Lines from the records below that contain the word "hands" are to be copied out.

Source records
· · · · ·

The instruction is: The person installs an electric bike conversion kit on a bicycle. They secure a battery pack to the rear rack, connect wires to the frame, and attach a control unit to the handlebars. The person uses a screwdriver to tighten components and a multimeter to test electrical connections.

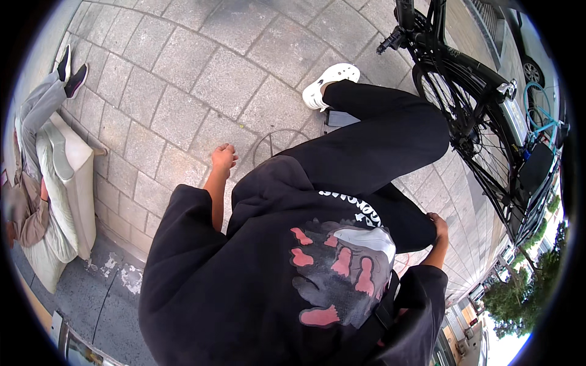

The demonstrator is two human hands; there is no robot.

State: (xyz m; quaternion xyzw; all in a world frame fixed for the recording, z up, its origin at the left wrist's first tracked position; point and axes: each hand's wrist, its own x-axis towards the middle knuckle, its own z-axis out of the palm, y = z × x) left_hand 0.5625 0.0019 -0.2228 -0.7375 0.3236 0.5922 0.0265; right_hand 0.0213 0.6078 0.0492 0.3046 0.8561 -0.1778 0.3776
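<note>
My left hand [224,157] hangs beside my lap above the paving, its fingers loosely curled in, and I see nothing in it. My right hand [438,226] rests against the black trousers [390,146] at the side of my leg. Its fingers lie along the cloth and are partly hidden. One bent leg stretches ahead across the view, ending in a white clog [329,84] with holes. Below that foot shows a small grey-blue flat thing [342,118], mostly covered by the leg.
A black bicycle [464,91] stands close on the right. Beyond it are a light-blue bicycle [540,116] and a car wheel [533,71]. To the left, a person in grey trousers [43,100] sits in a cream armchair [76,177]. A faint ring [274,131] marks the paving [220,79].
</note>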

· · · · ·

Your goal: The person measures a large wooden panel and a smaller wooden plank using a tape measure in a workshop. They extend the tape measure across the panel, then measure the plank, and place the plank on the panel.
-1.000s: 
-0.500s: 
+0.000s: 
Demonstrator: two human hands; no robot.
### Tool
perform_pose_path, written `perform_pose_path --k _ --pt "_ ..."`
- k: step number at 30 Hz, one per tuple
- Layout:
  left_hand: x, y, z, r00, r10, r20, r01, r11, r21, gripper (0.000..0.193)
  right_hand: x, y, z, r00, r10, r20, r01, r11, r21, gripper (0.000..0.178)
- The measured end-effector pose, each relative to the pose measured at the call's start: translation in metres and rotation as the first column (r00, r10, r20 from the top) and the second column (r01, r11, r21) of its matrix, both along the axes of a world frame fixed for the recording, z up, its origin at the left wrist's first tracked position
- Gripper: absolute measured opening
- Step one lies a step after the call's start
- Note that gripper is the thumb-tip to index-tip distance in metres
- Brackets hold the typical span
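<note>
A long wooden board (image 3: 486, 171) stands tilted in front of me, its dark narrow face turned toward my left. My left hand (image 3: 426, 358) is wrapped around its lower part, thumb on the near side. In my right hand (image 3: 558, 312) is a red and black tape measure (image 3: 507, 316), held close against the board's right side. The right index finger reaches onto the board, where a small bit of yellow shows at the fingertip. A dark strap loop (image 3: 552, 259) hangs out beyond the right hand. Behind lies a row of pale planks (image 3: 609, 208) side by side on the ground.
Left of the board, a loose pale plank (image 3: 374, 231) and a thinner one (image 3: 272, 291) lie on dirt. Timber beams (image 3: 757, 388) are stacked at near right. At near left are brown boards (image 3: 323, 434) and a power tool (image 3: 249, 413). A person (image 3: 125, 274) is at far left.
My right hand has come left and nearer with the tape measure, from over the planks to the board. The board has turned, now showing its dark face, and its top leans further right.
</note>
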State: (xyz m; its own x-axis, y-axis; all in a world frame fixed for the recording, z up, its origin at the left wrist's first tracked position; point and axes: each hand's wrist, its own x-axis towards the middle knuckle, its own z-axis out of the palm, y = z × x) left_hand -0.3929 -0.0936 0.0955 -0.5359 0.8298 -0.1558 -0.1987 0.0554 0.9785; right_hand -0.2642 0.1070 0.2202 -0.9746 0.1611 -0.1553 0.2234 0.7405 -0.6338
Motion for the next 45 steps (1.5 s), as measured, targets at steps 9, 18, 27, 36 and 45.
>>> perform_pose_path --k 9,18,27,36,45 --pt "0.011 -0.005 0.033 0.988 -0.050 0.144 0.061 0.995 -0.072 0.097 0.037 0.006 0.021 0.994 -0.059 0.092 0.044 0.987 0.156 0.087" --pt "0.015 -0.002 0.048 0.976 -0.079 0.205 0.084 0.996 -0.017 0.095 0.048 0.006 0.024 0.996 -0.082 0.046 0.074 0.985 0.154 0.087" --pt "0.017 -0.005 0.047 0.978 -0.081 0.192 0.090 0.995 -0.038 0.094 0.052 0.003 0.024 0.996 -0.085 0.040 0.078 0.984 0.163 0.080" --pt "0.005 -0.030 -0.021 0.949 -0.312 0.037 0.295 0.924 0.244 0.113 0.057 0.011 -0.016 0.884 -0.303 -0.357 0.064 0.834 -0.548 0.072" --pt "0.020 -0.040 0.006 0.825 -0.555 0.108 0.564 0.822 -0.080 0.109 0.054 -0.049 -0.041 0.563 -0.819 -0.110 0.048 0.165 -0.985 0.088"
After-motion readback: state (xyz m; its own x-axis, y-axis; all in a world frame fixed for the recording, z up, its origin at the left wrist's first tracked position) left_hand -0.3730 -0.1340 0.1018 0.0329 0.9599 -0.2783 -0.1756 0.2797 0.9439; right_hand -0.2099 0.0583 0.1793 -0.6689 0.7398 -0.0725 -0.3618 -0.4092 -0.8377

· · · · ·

* _Answer section_
The demonstrator is two human hands; there is no robot.
Demonstrator: two human hands; no robot.

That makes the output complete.